***** (5 stars out of 5)
In a vivid historical place and time, Ben is Benny Russell, a science fiction writer who dreams of a world as sweet and fair-minded as Deep Space Nine. It's a world Benny needs desperately, since New York of the 1950s is not even ready to imagine a "Negro with a typewriter". Let alone a brown man who's responsible for the fate of an entire fourth of the galaxy.
The soulless minions of orthodoxy, in the form of cops and editors and the white man's oppressive culture, won't let Russell publish his stories of future racial integration, not even in a dream. Also, the crackers shoot his friend dead for, as I see it, having a suspiciously black tone.

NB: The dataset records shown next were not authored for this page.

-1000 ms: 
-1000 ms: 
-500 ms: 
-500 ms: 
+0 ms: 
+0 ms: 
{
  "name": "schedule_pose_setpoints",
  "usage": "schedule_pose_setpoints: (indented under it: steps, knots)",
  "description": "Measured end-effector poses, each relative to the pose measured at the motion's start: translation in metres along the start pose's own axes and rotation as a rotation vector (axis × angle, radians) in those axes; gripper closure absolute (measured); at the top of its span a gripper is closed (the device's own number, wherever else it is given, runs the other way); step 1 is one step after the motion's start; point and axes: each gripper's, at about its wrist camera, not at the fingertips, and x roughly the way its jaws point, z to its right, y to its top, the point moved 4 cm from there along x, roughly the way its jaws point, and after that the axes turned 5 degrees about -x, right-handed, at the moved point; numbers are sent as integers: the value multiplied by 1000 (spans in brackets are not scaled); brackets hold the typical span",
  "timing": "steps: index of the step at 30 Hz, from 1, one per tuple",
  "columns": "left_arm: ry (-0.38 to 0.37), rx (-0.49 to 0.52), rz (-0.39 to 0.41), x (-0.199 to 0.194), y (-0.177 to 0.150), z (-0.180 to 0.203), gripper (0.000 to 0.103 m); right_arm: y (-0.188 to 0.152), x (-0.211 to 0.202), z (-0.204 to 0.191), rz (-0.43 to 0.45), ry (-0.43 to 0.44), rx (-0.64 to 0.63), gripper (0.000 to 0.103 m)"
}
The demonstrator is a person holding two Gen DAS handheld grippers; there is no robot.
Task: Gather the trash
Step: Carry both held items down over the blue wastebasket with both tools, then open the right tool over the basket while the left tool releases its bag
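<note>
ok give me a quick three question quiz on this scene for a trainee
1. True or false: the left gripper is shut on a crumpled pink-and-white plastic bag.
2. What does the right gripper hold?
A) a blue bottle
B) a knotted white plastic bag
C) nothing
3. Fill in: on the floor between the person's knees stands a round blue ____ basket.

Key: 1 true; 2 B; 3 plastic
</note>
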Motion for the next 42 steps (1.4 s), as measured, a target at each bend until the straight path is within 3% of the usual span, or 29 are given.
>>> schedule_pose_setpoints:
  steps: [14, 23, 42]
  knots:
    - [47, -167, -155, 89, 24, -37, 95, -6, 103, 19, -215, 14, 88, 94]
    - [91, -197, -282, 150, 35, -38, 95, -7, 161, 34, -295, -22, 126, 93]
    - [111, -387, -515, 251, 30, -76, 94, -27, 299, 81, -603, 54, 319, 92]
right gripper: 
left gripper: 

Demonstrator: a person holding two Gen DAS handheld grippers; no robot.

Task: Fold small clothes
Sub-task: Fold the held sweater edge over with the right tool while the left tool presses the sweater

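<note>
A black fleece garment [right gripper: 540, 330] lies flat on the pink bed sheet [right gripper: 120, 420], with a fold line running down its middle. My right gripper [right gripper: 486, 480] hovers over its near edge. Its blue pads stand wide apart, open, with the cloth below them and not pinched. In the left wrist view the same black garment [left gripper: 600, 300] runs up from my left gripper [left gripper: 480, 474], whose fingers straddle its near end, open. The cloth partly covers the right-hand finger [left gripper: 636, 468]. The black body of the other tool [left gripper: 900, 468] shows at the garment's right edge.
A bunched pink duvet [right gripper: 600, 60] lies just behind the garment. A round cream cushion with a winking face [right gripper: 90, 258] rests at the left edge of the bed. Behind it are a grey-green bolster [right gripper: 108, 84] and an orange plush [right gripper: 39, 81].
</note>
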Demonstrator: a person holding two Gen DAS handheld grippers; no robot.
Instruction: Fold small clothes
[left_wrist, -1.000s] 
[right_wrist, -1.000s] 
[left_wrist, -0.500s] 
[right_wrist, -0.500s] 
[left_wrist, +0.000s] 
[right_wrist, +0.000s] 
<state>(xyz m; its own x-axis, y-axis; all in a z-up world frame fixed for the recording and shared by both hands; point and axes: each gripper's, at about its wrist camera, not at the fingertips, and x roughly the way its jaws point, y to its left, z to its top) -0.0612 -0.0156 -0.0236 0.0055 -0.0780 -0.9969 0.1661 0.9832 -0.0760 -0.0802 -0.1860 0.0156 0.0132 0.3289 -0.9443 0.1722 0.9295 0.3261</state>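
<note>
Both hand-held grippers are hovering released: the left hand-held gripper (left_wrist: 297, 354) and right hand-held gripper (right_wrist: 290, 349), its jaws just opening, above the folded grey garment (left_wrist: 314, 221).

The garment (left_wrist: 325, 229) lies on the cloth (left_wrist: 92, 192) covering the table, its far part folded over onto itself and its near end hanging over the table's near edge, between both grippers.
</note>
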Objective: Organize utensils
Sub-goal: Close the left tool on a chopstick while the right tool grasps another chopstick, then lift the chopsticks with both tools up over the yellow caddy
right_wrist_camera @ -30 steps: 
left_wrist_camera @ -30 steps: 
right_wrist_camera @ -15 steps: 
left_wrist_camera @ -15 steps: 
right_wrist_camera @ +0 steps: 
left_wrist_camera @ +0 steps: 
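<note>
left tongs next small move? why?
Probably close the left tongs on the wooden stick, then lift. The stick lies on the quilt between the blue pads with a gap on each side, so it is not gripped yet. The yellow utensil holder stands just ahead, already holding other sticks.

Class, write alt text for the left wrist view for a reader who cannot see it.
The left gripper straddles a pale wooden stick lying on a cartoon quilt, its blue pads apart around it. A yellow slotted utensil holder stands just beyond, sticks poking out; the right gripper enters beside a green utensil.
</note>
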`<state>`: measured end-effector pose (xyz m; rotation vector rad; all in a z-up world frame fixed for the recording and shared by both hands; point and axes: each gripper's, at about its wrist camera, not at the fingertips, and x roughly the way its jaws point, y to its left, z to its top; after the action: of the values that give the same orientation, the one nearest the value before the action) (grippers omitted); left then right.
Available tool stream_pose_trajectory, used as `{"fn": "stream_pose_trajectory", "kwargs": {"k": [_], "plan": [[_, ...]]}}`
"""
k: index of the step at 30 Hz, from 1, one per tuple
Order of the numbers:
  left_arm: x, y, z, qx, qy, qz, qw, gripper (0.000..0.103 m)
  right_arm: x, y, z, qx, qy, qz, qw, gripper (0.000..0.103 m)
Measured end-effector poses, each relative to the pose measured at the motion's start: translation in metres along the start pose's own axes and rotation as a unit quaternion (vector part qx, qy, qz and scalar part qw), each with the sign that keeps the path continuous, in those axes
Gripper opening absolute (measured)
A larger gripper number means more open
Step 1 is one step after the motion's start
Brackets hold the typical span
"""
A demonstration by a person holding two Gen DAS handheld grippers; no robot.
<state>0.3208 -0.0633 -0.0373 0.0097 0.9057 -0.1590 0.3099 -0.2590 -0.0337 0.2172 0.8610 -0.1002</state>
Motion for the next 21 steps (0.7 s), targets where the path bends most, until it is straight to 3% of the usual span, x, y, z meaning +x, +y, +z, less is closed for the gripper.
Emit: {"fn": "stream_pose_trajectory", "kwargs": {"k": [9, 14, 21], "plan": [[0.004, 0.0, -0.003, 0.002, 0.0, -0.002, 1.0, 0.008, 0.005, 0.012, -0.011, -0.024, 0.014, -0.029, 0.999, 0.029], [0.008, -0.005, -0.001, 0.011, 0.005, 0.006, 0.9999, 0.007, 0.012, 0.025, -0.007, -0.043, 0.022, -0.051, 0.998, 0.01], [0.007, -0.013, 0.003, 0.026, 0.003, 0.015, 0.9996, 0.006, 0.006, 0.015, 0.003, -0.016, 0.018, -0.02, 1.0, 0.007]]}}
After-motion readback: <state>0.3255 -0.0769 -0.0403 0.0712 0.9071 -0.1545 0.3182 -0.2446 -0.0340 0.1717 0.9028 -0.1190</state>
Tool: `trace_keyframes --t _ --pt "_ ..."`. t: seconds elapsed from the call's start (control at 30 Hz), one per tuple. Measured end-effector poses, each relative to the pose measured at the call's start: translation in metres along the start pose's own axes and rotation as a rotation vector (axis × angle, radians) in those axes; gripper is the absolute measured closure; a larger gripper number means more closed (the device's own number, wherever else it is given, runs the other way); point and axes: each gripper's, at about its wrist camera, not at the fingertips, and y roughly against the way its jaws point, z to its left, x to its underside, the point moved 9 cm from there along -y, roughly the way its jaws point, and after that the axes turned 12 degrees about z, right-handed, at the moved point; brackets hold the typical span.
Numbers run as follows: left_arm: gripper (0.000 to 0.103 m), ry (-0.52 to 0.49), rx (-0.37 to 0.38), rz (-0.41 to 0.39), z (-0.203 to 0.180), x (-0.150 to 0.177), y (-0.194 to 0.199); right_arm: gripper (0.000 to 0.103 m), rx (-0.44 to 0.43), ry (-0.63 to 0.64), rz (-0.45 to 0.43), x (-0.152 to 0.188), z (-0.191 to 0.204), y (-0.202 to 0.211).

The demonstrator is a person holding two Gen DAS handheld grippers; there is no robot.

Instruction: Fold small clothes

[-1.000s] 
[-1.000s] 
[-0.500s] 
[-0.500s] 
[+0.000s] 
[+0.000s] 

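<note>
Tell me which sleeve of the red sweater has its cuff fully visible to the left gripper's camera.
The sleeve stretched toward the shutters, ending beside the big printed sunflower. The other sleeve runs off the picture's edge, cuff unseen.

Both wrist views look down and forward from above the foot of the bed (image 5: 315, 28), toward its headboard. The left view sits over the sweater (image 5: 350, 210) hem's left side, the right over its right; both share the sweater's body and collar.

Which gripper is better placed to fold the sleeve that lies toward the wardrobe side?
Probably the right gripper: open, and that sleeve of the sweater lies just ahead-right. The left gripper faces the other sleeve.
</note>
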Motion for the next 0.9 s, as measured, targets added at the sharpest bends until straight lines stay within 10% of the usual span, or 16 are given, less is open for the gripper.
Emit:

Like this episode's Albert the Asimov Analogue, all I really want is stories with robots. You get what you paid for with robots. Why must these writers drag me back to the misery and madness of the real world?
I watch sci-fi to ESCAPE from this REALITY crap, don't you?
"Far Beyond The Stars" is a powerful polemic against racism. It also has a heartbreaking pessimism I find even MORE uncomfortable: it seems to suggest that the desire for utopia destroys your brain. Or, put another way, only a crazy person would want to live in the future of Star Trek. On the one hand, I'd argue that things have gotten better overall since the fifties. It rarely occurs to me (a lower-class milk-white shut-in from a tentatively "democratic" socialist society, to be sure) that Captain Sisko being brown and in charge is any BIG DEAL. I grew up with this idea. It's as normal as starship captains with lady parts. On the other hand, things are not better for everyone everywhere and they're not better ENOUGH. We NEED the reminder. Which is why I must rate the story so highly, even though it always makes me feel sad, afraid, and powerless.